### EXERCISE REQUIREMENTS
Transcribe the entire listing exactly.

※

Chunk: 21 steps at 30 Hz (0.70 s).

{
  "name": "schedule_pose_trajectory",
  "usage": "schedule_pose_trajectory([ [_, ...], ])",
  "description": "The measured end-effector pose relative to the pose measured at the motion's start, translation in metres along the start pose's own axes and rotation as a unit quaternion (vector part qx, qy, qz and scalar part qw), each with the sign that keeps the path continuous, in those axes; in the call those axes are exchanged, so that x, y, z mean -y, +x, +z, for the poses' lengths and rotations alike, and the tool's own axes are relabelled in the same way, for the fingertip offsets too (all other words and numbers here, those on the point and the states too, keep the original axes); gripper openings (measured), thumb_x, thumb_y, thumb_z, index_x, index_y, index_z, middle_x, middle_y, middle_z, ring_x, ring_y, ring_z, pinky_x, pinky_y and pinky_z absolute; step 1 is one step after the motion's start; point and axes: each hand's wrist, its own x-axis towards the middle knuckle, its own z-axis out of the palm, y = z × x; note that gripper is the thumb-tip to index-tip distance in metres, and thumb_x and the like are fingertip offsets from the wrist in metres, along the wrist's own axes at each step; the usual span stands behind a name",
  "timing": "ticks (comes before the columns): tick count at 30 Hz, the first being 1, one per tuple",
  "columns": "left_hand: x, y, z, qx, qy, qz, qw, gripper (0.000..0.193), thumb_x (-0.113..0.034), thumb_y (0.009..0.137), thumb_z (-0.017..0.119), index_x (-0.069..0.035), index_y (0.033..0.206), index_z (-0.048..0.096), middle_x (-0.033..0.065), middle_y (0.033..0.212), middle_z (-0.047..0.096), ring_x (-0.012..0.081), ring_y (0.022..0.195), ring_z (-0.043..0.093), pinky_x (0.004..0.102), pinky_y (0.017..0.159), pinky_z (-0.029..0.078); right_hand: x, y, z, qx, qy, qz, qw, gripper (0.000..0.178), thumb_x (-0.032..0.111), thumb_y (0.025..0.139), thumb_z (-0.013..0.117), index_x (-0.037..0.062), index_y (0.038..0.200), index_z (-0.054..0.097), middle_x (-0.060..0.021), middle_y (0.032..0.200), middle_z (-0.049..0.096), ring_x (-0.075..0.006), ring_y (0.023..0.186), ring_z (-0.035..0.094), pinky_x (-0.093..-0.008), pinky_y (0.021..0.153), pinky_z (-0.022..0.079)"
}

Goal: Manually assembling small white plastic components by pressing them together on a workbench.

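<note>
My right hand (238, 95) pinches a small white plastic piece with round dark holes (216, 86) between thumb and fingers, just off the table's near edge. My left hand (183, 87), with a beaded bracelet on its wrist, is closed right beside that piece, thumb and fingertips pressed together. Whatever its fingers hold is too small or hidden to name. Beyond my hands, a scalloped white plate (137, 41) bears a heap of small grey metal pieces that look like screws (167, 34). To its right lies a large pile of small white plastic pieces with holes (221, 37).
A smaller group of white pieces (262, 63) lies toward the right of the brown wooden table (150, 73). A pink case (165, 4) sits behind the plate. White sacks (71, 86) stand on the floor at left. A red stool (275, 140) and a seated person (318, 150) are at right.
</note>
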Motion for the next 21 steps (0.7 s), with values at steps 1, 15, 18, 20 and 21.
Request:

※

### FINISHED EXERCISE
Chunk: 21 steps at 30 Hz (0.70 s).

{
  "name": "schedule_pose_trajectory",
  "usage": "schedule_pose_trajectory([ [_, ...], ])",
  "description": "The measured end-effector pose relative to the pose measured at the motion's start, translation in metres along the start pose's own axes and rotation as a unit quaternion (vector part qx, qy, qz and scalar part qw), each with the sign that keeps the path continuous, in those axes; in the call those axes are exchanged, so that x, y, z mean -y, +x, +z, for the poses' lengths and rotations alike, and the tool's own axes are relabelled in the same way, for the fingertip offsets too (all other words and numbers here, those on the point and the states too, keep the original axes); gripper openings (measured), thumb_x, thumb_y, thumb_z, index_x, index_y, index_z, middle_x, middle_y, middle_z, ring_x, ring_y, ring_z, pinky_x, pinky_y and pinky_z absolute; step 1 is one step after the motion's start; point and axes: each hand's wrist, its own x-axis towards the middle knuckle, its own z-axis out of the palm, y = z × x; note that gripper is the thumb-tip to index-tip distance in metres, and thumb_x and the like are fingertip offsets from the wrist in metres, along the wrist's own axes at each step; the usual span stands behind a name",
  "timing": "ticks (comes before the columns): tick count at 30 Hz, the first being 1, one per tuple",
  "columns": "left_hand: x, y, z, qx, qy, qz, qw, gripper (0.000..0.193), thumb_x (-0.113..0.034), thumb_y (0.009..0.137), thumb_z (-0.017..0.119), index_x (-0.069..0.035), index_y (0.033..0.206), index_z (-0.048..0.096), middle_x (-0.033..0.065), middle_y (0.033..0.212), middle_z (-0.047..0.096), ring_x (-0.012..0.081), ring_y (0.022..0.195), ring_z (-0.043..0.093), pinky_x (0.004..0.102), pinky_y (0.017..0.159), pinky_z (-0.029..0.078); right_hand: x, y, z, qx, qy, qz, qw, gripper (0.000..0.178), thumb_x (-0.032..0.111), thumb_y (0.025..0.139), thumb_z (-0.013..0.117), index_x (-0.037..0.062), index_y (0.038..0.200), index_z (-0.054..0.097), middle_x (-0.060..0.021), middle_y (0.032..0.200), middle_z (-0.049..0.096), ring_x (-0.075..0.006), ring_y (0.023..0.186), ring_z (-0.035..0.094), pinky_x (-0.093..-0.008), pinky_y (0.021..0.153), pinky_z (-0.022..0.079)"
}

Goal: Manually assembling small white plastic components by pressing them together on a workbench.

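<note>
My right hand (238, 95) pinches a small white plastic piece with round dark holes (216, 86) between thumb and fingers, just off the table's near edge. My left hand (183, 87), with a beaded bracelet on its wrist, is closed right beside that piece, thumb and fingertips pressed together. Whatever its fingers hold is too small or hidden to name. Beyond my hands, a scalloped white plate (137, 41) bears a heap of small grey metal pieces that look like screws (167, 34). To its right lies a large pile of small white plastic pieces with holes (221, 37).
A smaller group of white pieces (262, 63) lies toward the right of the brown wooden table (150, 73). A pink case (165, 4) sits behind the plate. White sacks (71, 86) stand on the floor at left. A red stool (275, 140) and a seated person (318, 150) are at right.
</note>
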Motion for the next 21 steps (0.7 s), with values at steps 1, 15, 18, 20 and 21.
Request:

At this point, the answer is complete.